The number of ZooTeens working at the Wood County parks will vary from week to week, but it’s usually about a dozen.

“They are all just very happy and a great help. With only a four-man staff, and clearing a trail, it would take me and my crew a longer time than with these extra 24 hands,” Scott said. “So we are very appreciative. We don’t mind training them, educating them and doing anything we can to help us and help them serve our community.”

As stewardship coordinator, Scott said that he is basically in charge of natural resources for the Park District, keeping him on the road and keeping tabs on the 17 parks in the system.

“The kids, they love it, because they are learning skills and seeing if this is a field where they could potentially see themselves in the future. They also say it’s a good recommendation to get when they are applying for colleges,” Scott said. “They say they would have signed up for it if they weren’t animal and plant loving people, so they are seeing all kinds of job opportunities for working in an outdoors environment.“

The ZooTeens were excited to talk about their work in the woods, which they compared to a giant garden.

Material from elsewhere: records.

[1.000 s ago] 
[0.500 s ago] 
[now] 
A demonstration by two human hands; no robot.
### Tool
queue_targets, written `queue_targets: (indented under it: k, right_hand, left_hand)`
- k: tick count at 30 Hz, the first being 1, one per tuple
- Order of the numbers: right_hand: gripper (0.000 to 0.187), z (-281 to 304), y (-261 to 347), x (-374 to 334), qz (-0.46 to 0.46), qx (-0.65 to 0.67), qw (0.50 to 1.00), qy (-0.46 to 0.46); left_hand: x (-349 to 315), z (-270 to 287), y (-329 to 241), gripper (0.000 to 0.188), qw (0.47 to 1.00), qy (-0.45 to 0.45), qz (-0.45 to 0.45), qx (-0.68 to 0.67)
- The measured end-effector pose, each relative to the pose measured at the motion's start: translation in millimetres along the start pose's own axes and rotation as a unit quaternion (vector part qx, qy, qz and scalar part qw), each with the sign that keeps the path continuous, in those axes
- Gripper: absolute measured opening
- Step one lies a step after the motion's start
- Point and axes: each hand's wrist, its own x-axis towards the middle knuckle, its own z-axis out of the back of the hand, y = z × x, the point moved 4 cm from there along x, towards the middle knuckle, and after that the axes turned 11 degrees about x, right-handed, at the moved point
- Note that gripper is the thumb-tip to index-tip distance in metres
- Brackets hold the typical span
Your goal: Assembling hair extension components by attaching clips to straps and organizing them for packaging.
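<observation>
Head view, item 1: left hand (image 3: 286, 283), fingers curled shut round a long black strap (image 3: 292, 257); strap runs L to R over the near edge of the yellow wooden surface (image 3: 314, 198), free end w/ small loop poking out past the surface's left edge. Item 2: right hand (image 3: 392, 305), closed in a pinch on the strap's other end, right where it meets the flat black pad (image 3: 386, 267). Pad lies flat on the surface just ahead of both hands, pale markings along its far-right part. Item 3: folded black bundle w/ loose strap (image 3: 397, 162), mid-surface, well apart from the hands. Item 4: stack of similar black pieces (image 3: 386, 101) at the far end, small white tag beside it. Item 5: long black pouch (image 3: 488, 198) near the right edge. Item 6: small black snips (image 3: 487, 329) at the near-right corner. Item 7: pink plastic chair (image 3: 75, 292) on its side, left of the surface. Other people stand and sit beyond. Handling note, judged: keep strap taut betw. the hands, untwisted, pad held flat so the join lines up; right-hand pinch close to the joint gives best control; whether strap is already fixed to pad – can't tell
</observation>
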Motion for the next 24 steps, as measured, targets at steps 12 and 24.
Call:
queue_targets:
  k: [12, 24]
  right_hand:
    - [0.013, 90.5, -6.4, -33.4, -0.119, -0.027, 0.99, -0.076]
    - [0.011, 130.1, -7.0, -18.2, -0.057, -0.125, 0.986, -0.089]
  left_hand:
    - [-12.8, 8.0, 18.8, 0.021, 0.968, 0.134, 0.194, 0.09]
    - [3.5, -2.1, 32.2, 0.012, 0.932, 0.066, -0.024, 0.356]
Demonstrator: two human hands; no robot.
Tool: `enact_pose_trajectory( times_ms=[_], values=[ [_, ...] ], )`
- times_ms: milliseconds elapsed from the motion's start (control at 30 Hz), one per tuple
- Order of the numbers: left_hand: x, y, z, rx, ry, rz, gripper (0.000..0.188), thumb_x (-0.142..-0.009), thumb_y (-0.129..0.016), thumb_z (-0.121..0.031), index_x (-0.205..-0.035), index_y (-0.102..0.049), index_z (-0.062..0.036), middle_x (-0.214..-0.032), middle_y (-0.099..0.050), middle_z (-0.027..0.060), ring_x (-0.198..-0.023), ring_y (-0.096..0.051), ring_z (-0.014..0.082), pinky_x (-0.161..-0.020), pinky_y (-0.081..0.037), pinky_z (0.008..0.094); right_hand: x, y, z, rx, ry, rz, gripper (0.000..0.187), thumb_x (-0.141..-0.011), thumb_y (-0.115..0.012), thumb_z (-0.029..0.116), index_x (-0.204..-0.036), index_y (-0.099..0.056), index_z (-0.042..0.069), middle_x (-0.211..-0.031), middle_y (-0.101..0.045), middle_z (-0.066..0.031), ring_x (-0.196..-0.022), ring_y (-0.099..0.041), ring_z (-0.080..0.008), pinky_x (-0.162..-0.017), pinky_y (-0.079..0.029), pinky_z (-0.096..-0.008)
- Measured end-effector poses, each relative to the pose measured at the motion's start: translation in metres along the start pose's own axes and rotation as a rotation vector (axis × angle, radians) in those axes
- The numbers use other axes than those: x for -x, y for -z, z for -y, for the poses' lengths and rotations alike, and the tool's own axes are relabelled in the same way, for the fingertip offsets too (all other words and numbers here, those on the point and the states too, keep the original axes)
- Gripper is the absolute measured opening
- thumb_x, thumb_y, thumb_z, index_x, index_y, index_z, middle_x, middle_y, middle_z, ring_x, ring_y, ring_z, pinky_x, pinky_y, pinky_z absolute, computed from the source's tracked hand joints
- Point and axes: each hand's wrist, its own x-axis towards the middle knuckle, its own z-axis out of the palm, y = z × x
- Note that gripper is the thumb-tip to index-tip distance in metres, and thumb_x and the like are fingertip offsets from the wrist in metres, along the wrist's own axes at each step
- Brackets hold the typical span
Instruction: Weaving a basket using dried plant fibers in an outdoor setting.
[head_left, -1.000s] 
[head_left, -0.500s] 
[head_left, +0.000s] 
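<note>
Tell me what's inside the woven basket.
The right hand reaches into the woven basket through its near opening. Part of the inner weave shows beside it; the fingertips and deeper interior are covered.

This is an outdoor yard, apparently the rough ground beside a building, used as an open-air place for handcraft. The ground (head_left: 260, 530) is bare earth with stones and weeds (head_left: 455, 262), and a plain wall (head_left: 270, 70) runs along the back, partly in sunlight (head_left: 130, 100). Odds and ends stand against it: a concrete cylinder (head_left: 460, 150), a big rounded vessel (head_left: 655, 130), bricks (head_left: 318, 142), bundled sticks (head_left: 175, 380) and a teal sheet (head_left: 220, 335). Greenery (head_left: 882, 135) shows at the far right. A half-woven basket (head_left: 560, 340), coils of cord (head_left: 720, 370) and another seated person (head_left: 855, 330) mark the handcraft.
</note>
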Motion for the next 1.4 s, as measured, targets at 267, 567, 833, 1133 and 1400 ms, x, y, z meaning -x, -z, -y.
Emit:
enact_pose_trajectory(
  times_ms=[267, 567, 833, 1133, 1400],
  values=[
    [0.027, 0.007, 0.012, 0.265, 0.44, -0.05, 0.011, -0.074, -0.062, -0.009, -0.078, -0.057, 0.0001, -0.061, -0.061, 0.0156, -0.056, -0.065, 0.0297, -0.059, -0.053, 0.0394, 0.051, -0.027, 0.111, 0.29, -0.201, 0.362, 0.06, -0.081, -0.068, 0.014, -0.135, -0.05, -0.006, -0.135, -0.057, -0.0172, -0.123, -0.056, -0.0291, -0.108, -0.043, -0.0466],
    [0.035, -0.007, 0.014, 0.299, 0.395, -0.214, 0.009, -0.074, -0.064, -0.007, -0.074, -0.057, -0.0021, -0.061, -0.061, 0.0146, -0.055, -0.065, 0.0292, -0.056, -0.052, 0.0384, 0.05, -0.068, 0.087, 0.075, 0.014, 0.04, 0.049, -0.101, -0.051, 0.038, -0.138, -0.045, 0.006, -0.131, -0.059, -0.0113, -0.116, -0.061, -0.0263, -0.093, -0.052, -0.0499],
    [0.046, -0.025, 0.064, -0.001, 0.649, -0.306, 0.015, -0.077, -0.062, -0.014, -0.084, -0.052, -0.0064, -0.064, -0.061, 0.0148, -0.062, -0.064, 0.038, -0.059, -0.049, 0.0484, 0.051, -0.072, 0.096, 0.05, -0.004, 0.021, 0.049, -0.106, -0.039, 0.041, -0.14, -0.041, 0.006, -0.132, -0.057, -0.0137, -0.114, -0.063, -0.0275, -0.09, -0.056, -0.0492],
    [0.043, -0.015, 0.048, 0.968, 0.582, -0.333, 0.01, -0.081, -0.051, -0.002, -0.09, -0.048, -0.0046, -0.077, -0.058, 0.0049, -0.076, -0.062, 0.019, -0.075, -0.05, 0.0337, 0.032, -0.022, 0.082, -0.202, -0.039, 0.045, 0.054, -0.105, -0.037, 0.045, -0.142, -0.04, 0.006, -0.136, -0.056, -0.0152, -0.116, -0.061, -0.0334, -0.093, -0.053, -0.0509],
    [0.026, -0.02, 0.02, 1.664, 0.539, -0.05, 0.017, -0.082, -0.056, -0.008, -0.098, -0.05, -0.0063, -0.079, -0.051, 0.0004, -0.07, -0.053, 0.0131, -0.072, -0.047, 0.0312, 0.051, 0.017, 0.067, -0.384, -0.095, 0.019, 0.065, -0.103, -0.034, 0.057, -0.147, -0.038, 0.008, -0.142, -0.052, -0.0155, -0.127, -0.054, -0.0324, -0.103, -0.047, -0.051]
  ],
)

“I’ve gotten to have a lot of fun experiences out in nature and finding wildlife,” ZooTeen Alex Passero, another Northview student, said about his second year with the program.

Rowan Edens has worked at weeding the gardens at Reuthinger, as part of their native seed and plant donation program.

“I’ve done turtle surveys, which is my favorite so far. You go out with some college students and tag turtles by notching their shells. You catch them and basically get the experience of a marine biologist. I really like it,” Edens said.

“My mom heard about it when I was in eighth grade, so I’ve been here since 2019. I took a lot of interest in it. I like to do a lot of conservation. That’s my favorite thing to do,” Makayla Johnson, a senior at Northview, said.